TASK GOAL: The lines to return are those below that contain the word "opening".

Items from a data source
--- START ---

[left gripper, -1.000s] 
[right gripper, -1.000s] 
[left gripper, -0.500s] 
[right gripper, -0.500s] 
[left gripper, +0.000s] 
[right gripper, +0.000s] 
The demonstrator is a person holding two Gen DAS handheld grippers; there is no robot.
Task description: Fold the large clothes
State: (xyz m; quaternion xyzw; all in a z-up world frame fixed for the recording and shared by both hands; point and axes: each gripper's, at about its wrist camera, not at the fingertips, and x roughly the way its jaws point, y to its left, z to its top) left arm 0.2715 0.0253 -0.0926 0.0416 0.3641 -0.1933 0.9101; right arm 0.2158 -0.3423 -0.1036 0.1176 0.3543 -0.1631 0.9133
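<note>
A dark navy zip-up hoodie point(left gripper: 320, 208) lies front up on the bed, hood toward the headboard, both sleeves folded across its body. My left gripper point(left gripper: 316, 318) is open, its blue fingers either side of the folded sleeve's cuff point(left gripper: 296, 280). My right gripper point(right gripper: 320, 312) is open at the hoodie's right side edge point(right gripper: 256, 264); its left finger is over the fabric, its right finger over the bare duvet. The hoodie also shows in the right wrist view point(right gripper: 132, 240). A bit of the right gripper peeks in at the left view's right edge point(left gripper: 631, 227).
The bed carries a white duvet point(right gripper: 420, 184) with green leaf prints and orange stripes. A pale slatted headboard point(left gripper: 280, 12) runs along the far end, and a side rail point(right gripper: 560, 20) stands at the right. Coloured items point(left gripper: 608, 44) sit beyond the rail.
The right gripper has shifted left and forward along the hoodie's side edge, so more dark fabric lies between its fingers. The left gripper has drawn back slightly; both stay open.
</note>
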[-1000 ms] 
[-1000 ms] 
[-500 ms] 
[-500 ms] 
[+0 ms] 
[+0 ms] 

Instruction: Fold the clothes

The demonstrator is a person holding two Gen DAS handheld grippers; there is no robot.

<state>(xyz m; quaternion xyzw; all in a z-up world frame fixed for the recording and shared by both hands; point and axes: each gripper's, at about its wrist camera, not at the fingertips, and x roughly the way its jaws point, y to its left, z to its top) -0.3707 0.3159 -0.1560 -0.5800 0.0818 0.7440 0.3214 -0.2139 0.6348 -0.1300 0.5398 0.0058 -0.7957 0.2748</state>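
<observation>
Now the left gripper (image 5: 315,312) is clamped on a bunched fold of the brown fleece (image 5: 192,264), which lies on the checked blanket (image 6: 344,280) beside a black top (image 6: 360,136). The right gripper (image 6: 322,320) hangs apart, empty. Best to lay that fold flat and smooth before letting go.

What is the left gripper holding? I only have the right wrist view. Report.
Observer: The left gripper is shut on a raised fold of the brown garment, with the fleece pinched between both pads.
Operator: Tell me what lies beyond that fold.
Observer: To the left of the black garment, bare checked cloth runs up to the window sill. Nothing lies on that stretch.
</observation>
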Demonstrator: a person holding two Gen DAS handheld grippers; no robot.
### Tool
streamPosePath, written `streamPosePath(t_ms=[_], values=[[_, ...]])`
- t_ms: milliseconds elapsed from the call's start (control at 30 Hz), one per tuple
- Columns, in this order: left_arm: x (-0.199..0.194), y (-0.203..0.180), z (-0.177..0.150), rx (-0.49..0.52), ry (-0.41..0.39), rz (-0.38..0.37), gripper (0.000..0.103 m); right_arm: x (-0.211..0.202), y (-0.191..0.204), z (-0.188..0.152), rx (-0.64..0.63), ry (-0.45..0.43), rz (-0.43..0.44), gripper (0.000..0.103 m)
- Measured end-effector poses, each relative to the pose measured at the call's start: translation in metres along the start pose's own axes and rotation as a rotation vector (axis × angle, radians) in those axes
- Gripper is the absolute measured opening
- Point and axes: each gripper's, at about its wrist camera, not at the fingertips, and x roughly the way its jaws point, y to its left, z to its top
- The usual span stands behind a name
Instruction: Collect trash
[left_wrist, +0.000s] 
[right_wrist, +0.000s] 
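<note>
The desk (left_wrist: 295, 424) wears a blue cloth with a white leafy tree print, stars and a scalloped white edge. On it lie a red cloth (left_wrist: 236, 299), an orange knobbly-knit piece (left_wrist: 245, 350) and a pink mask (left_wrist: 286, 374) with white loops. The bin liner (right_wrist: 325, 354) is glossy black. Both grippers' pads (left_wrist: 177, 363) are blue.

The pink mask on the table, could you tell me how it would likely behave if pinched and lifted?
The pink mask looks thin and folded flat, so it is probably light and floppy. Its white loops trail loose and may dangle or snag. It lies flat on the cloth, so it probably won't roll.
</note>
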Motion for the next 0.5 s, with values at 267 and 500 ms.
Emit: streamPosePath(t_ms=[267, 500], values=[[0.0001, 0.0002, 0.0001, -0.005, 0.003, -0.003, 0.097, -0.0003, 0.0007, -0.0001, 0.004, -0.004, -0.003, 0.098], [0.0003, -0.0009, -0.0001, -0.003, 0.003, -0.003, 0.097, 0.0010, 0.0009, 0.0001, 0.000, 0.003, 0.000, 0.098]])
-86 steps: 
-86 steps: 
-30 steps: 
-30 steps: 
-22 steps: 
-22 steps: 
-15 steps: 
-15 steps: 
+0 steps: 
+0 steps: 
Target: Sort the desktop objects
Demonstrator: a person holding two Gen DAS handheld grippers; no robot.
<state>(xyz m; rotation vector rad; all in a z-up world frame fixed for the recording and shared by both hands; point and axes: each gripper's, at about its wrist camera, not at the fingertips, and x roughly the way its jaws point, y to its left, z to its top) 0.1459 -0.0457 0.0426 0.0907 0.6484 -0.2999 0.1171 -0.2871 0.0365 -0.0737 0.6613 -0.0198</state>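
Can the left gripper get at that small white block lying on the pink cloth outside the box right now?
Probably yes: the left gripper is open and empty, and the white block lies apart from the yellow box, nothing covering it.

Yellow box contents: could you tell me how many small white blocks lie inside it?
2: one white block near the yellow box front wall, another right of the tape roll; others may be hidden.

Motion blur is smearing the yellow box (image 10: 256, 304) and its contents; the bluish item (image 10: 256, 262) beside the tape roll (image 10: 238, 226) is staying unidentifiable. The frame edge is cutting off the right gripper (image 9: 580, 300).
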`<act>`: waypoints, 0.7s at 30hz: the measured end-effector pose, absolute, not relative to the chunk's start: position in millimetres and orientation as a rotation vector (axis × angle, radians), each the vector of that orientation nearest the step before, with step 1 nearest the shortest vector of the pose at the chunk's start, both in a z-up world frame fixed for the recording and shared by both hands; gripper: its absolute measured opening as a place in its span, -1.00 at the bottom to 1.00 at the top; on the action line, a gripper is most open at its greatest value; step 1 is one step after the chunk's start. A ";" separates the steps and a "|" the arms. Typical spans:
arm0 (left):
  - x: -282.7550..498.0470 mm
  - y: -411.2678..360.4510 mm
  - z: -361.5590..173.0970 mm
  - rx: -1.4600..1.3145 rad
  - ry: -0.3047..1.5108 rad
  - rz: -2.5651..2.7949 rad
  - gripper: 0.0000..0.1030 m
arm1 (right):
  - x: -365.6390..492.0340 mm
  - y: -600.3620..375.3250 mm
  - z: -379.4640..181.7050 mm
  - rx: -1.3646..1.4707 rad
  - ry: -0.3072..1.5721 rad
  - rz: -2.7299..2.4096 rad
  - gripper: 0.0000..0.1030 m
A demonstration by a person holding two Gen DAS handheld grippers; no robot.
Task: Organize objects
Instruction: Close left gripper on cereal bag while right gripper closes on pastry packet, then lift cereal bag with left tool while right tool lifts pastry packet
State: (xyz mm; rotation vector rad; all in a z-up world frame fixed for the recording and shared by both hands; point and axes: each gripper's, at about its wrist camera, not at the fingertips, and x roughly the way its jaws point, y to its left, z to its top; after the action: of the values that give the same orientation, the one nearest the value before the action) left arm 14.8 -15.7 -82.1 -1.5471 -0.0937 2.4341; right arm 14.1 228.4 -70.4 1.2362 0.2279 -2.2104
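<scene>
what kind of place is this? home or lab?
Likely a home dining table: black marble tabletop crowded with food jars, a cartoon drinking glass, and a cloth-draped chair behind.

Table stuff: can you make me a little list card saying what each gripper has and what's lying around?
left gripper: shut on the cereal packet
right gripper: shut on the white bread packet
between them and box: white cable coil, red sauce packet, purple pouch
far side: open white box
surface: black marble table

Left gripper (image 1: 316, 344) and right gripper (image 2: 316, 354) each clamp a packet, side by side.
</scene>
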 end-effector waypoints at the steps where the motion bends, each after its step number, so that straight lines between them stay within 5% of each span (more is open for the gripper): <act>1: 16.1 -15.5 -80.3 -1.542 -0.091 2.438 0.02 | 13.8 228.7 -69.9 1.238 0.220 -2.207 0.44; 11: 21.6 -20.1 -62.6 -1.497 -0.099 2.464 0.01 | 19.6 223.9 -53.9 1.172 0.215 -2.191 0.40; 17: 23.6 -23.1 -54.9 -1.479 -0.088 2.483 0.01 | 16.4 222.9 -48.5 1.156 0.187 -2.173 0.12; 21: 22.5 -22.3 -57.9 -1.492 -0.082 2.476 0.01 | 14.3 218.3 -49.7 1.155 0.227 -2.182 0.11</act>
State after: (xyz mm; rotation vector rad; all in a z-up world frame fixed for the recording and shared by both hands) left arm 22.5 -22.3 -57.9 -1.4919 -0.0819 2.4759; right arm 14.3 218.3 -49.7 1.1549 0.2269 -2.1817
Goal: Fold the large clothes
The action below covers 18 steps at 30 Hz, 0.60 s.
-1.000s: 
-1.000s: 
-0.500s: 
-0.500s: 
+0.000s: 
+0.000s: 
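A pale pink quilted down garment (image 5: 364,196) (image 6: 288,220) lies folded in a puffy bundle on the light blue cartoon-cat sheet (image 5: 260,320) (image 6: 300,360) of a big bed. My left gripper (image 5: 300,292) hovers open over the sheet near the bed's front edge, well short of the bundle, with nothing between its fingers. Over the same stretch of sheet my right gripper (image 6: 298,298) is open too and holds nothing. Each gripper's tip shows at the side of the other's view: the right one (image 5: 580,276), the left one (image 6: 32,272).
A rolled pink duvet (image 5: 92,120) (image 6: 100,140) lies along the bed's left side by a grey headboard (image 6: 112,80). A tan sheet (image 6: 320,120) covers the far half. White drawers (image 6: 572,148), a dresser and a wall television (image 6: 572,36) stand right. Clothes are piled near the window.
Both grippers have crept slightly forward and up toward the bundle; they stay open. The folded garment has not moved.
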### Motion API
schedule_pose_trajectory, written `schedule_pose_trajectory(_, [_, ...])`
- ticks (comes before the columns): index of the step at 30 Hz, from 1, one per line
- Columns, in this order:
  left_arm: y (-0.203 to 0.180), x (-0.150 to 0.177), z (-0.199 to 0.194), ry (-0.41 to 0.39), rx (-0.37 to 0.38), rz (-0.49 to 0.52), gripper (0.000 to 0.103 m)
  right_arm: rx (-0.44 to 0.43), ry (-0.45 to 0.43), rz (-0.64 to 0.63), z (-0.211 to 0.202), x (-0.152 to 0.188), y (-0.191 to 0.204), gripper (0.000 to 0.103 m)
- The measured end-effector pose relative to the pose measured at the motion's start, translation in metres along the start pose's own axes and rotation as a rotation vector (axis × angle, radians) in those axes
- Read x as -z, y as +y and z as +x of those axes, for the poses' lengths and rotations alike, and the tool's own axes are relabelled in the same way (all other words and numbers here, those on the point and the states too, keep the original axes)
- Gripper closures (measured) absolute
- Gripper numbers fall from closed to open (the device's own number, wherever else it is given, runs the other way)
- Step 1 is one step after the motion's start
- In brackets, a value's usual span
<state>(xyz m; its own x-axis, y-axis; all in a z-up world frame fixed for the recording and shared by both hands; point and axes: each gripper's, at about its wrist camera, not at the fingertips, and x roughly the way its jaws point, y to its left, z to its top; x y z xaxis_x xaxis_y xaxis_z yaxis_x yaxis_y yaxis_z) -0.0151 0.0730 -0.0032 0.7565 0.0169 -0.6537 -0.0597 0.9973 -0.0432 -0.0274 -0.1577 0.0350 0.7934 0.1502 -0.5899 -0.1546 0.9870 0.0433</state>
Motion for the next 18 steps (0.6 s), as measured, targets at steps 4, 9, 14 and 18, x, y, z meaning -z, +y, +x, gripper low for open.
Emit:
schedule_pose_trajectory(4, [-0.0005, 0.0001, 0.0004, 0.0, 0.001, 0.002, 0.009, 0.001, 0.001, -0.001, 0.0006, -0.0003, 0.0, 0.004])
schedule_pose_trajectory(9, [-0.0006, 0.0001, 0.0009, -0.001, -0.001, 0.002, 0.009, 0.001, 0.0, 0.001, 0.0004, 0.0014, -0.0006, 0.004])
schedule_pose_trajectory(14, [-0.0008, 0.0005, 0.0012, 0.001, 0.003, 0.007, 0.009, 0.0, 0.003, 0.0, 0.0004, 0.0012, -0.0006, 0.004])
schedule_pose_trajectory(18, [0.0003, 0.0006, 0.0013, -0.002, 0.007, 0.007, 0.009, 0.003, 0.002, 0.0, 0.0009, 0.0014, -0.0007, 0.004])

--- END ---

RESPONSE BOX:
- Gripper is the absolute measured opening
`<act>`: waypoints, 0.7s at 30hz: the measured end-effector pose, absolute, not relative to the chunk's start: position in millimetres and orientation as a rotation vector (axis × angle, radians), each the vector of that orientation nearest the step before, with step 1 nearest the shortest vector of the pose at the chunk's start, both in a z-up world frame fixed for the recording and shared by both hands; gripper: its absolute measured opening as a place in its span, -1.00 at the bottom to 1.00 at the top; on the action line, a gripper is most open at its greatest value; step 1 is one step after the chunk's start. A ";" separates the steps and a "|" the arms. Typical spans:

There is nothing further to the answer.